If the one in cv/ is obsolete, we should either make sure they are sync'ed, or only have one copy.
Or would you let me know if there is an important difference?
I think it would be very valuable to add some hierarchical structure to XLMOD.obo. right now there are no parents. I propose that we have a top-level term, perhaps similar to the PSI-MS top term:
[Term]
id: XL:00000
name: Proteomics Standards Initiative cross-linking controlled vocabulary
def: "Proteomics Standards Initiative cross-linking controlled vocabulary." [PSI:XL]
and then a child something like:
[Term]
id: XL:00012
name: cross-linking entity
def: "Entity relevant to the domain of cross-linking in proteomics." [PSI:XL]
is_a: XL:00000 ! Proteomics Standards Initiative cross-linking attribute
relationship: part_of XL:00000 Proteomics Standards Initiative cross-linking controlled vocabulary
[Term]
id: XL:00013
name: cross-linker
def: "Compound that can link one polymer chain to another." [PSI:XL]

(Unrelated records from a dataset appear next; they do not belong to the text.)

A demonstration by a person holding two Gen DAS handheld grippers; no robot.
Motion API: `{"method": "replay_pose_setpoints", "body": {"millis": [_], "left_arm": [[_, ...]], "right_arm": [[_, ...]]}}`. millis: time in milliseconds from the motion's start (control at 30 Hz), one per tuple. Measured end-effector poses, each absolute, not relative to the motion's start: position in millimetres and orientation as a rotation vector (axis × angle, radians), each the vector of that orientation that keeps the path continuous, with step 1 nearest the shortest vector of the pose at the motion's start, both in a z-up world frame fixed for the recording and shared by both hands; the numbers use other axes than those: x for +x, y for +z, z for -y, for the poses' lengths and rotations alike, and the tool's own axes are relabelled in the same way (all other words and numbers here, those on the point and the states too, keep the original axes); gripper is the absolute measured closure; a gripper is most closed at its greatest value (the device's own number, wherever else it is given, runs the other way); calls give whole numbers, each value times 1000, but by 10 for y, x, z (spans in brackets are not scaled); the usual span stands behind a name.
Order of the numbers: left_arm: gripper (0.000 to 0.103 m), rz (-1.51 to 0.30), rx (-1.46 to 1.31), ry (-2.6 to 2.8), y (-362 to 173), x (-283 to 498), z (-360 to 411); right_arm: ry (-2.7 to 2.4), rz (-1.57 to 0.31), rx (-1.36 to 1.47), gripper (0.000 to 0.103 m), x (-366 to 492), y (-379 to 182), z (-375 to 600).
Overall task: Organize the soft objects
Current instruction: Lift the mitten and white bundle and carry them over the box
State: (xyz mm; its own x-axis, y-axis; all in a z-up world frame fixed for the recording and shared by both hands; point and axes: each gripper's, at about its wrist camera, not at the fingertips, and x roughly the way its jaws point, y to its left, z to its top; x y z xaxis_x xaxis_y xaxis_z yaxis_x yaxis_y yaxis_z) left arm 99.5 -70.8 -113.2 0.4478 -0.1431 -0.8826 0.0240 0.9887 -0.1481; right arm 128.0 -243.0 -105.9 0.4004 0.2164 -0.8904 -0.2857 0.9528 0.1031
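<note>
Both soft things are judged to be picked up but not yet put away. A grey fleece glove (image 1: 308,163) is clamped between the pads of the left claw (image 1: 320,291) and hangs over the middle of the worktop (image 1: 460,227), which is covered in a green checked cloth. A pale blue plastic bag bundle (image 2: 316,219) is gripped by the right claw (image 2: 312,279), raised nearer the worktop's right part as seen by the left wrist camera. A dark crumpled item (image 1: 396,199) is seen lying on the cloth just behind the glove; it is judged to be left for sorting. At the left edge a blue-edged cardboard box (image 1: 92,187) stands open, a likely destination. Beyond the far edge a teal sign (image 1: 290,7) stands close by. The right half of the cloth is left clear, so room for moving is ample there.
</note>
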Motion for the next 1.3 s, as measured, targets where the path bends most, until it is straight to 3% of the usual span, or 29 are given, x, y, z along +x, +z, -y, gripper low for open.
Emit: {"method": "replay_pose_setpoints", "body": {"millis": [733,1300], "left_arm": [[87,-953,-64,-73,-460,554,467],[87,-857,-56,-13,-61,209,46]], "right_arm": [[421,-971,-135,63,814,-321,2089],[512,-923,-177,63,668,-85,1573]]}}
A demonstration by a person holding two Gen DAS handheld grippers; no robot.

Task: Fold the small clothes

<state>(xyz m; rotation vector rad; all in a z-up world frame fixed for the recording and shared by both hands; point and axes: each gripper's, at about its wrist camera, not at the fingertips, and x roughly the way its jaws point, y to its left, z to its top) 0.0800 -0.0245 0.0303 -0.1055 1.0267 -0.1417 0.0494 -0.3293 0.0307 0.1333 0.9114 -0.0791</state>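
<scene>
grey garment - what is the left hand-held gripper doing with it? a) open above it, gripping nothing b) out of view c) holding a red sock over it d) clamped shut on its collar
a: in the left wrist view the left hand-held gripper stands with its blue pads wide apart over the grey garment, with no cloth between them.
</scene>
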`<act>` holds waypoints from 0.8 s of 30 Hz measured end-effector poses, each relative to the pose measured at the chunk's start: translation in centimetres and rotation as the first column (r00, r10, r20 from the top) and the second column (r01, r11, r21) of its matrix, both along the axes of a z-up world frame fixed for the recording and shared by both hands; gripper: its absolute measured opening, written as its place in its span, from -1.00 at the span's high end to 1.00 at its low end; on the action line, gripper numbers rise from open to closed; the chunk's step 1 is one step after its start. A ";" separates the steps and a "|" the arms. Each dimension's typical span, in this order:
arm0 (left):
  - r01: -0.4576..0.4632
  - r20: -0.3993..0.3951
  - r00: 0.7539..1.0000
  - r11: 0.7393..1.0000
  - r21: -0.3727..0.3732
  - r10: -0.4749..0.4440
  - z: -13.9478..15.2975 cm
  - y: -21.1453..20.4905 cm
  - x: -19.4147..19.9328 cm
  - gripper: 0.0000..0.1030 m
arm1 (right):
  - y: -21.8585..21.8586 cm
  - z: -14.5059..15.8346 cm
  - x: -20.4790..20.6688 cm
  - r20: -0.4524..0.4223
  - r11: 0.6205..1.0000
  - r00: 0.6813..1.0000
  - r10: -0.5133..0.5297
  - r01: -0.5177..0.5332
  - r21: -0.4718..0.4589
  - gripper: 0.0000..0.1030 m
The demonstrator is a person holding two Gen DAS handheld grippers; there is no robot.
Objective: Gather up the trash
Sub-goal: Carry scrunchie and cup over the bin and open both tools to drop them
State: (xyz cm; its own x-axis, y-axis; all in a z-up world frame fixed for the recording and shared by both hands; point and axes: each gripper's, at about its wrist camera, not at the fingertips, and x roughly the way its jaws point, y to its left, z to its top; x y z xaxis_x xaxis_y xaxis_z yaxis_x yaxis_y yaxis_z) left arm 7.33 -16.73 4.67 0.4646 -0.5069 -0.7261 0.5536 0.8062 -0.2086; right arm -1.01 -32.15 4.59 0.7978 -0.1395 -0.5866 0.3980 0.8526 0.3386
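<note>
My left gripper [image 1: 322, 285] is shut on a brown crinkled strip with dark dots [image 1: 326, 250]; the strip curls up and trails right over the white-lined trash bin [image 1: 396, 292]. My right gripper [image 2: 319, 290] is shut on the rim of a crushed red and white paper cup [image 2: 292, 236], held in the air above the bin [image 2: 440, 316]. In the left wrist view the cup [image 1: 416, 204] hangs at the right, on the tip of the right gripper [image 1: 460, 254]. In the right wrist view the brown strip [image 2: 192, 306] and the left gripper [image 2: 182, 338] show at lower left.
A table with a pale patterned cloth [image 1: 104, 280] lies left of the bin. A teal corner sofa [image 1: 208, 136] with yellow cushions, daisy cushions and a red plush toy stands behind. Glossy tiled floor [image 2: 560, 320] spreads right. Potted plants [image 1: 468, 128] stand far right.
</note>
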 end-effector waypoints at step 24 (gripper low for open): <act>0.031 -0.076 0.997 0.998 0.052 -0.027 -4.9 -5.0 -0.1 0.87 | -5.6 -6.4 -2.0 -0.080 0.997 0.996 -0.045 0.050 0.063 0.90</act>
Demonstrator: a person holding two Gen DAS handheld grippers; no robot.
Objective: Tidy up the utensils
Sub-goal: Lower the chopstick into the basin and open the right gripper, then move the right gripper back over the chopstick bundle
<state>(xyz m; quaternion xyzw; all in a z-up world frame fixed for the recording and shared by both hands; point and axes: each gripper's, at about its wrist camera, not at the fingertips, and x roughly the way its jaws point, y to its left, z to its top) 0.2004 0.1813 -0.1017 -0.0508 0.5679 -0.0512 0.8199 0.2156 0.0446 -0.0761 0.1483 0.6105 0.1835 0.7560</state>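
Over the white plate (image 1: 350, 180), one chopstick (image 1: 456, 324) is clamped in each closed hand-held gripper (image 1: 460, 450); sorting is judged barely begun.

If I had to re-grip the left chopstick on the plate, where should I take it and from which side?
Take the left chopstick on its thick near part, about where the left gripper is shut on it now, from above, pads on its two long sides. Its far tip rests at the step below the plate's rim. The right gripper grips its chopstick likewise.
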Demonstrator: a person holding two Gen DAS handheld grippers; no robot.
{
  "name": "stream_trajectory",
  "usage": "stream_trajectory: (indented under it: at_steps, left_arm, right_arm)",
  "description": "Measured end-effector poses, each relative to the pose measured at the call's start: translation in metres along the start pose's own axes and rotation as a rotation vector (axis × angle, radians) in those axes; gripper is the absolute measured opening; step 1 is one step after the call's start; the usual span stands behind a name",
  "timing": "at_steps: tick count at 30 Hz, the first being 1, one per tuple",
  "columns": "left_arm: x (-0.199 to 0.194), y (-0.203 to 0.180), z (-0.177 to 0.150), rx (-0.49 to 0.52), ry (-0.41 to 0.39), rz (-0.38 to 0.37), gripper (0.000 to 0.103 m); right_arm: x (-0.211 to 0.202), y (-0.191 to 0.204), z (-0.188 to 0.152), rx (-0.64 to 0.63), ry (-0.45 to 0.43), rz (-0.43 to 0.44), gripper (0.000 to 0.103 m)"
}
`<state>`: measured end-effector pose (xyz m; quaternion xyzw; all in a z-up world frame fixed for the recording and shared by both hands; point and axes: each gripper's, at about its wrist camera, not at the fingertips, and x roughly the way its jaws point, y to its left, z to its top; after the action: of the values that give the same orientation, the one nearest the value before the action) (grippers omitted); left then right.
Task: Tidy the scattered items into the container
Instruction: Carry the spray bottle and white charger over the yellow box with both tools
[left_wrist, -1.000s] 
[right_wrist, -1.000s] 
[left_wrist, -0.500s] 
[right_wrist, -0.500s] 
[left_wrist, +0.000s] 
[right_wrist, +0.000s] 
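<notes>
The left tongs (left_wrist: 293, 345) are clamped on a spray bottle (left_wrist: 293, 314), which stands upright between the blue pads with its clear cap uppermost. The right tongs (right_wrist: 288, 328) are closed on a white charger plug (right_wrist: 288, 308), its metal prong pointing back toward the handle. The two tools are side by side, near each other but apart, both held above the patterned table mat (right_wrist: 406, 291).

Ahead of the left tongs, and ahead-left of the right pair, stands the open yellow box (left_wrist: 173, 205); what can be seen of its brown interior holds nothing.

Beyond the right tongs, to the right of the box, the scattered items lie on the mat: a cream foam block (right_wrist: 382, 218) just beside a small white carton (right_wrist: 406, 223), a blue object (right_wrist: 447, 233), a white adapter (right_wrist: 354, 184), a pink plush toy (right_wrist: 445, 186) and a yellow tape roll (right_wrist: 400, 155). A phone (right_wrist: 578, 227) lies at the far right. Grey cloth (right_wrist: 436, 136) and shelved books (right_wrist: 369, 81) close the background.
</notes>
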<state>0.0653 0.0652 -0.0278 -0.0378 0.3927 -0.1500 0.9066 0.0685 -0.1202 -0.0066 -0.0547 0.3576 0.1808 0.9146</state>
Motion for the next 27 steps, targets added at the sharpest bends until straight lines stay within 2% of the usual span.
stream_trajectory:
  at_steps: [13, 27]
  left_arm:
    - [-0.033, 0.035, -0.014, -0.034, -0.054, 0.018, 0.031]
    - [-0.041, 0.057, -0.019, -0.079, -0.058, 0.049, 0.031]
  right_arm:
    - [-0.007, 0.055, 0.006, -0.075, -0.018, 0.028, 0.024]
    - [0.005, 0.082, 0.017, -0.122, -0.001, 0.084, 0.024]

is_a: XL:00012 ! cross-linking entity
This would allow us to grow the CV in a more tidy fashion, plus would allow the mapping file to stipulate that location X is the right place to put a child of XL:00013. I don't think this is possible in the current layout.
What do you think?
Currently SearchModifications do not encode for separate sites of e.g. a cross-linker.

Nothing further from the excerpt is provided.